First Online: 21 July 2017Received: 24 February 2017

Abstract

Synaptic dysfunction is thought to play important roles in the pathophysiology of many neurological diseases, including Alzheimer’s disease, Parkinson’s disease, and schizophrenia. Over the past few decades, there have been systematic efforts to collect postmortem brain tissues via autopsies, leading to the establishment of dozens of human brain banks around the world. From cryopreserved human brain tissues, it is possible to isolate detached-and-resealed synaptic terminals termed synaptosomes, which remain metabolically and enzymatically active. Synaptosomes have become important model systems for studying human synaptic functions, being much more accessible than ex vivo brain slices or primary neuronal cultures.
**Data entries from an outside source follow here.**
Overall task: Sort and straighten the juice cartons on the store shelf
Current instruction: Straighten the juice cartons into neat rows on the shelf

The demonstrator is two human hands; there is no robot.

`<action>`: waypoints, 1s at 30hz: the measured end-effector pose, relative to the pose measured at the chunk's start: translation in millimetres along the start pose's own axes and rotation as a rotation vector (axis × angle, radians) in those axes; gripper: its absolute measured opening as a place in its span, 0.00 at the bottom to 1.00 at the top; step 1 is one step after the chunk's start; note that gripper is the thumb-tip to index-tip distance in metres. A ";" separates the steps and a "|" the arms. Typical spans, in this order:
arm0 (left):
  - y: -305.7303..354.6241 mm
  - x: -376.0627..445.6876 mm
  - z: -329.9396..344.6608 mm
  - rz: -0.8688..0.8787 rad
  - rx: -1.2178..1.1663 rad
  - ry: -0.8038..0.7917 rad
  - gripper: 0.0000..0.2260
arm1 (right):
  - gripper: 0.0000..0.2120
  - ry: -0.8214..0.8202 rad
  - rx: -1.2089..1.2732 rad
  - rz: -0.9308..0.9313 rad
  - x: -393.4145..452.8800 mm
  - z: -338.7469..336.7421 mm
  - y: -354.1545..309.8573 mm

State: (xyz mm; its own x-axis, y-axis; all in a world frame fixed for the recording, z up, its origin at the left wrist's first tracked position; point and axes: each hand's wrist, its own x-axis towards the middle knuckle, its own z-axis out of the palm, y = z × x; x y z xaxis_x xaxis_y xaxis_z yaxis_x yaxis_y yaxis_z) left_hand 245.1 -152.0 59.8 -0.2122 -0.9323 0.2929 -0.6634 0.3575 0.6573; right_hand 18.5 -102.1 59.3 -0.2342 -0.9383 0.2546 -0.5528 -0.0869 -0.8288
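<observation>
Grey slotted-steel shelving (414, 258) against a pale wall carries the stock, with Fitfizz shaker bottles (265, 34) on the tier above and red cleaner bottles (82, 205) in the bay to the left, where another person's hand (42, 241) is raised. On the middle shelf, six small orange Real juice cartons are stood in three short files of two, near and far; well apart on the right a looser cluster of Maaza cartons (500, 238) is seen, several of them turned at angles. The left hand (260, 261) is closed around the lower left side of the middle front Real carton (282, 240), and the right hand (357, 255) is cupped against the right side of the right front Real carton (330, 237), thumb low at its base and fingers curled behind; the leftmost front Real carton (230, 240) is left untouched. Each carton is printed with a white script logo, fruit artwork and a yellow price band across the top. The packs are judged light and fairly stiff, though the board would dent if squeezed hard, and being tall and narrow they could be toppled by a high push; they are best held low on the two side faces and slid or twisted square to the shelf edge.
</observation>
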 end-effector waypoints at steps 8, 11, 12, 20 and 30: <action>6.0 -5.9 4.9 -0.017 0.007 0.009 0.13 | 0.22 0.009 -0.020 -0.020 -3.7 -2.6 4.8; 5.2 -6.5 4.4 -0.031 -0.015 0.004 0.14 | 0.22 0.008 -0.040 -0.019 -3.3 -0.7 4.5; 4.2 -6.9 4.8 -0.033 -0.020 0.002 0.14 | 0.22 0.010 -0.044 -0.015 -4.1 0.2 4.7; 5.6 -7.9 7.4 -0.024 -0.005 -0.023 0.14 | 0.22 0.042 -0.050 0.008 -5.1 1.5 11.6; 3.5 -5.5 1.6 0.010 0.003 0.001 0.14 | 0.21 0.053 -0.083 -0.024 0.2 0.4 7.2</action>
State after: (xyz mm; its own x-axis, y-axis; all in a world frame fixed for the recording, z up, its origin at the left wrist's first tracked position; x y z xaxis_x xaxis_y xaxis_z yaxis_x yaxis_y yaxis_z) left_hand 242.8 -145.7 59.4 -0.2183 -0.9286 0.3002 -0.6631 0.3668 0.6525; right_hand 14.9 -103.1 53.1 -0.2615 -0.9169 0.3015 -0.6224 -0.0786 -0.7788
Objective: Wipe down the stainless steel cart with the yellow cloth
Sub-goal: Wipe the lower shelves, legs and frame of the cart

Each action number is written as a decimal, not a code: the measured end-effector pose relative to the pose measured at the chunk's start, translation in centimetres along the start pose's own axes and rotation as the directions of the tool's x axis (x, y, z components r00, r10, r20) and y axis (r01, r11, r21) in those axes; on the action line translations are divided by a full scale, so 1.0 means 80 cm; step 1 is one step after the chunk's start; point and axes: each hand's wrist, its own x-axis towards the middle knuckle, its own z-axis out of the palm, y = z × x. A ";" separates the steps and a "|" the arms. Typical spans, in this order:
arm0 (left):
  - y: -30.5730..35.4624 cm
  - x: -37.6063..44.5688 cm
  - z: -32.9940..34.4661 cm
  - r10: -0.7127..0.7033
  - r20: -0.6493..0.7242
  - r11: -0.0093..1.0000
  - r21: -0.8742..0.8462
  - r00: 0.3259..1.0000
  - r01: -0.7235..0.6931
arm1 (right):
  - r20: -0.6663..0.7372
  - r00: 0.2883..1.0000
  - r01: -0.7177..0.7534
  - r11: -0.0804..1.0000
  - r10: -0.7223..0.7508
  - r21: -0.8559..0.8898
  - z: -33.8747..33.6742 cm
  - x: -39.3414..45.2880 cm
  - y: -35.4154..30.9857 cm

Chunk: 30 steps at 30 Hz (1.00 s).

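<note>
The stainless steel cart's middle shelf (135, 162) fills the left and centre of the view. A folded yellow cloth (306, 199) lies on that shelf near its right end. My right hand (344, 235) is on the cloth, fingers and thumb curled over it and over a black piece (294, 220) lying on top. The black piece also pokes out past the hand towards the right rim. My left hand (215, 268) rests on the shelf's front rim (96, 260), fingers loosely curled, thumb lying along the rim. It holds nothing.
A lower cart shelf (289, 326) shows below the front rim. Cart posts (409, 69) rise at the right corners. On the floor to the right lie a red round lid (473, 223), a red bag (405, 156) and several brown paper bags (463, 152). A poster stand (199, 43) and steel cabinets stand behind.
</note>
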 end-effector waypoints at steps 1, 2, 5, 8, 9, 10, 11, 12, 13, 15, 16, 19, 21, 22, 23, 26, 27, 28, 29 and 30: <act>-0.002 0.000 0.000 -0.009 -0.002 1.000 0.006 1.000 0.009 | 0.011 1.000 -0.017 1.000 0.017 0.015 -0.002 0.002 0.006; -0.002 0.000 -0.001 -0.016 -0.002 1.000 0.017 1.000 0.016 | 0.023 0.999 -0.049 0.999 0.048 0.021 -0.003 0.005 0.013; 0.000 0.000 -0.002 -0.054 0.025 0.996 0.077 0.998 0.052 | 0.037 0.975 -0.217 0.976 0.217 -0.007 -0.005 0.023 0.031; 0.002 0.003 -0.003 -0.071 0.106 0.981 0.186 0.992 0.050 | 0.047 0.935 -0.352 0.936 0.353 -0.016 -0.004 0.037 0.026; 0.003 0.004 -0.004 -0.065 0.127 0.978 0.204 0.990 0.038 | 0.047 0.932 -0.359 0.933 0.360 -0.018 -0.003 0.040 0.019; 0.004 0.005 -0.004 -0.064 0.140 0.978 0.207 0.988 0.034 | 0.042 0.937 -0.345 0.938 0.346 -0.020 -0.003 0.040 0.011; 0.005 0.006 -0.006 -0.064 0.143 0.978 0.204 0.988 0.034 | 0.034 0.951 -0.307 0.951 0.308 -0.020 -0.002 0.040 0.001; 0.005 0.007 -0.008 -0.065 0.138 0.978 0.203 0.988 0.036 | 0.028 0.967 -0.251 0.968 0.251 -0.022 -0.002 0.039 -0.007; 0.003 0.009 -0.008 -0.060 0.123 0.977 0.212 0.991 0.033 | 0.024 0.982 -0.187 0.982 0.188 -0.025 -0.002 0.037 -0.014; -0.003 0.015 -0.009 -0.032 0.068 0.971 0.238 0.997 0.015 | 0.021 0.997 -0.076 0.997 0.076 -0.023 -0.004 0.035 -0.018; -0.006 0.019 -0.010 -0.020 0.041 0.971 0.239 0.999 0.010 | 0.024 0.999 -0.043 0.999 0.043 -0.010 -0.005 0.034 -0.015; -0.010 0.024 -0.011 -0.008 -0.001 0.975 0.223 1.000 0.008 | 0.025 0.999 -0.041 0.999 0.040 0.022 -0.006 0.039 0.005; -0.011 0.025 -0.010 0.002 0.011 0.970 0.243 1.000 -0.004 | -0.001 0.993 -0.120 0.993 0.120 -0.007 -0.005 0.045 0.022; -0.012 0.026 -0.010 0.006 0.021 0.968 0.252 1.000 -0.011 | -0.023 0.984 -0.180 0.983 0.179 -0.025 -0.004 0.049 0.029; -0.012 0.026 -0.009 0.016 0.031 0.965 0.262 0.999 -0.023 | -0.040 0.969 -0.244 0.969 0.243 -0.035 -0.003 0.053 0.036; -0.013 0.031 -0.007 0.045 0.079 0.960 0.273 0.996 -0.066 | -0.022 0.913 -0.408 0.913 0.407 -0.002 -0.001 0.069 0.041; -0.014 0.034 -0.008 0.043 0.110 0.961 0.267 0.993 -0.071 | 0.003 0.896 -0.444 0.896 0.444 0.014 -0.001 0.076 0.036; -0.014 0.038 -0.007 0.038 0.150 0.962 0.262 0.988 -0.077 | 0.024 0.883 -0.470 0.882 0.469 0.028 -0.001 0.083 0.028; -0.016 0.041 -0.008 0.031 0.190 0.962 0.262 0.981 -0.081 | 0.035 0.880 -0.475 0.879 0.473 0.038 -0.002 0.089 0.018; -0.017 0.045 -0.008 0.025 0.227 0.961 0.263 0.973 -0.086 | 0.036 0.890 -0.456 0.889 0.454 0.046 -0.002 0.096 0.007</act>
Here we review recent advances in the establishment of human brain banks, the isolation of synaptosomes, their biological activities, and various analytical techniques for investigating their biochemical and ultrastructural properties. There are unique insights to be gained by directly examining human synaptosomes, which cannot be substituted by animal models. We will also discuss how human synaptosome research has contributed to better understanding of neurological disorders, especially Alzheimer’s disease.

KeywordsBrain bank Neurochemistry Neurodegeneration Neuron Subcellular fractionation Synapse Enhanced contentTo view enhanced content for this article go to http:-www.medengine.com-Redeem-CAD8F06039796B6E.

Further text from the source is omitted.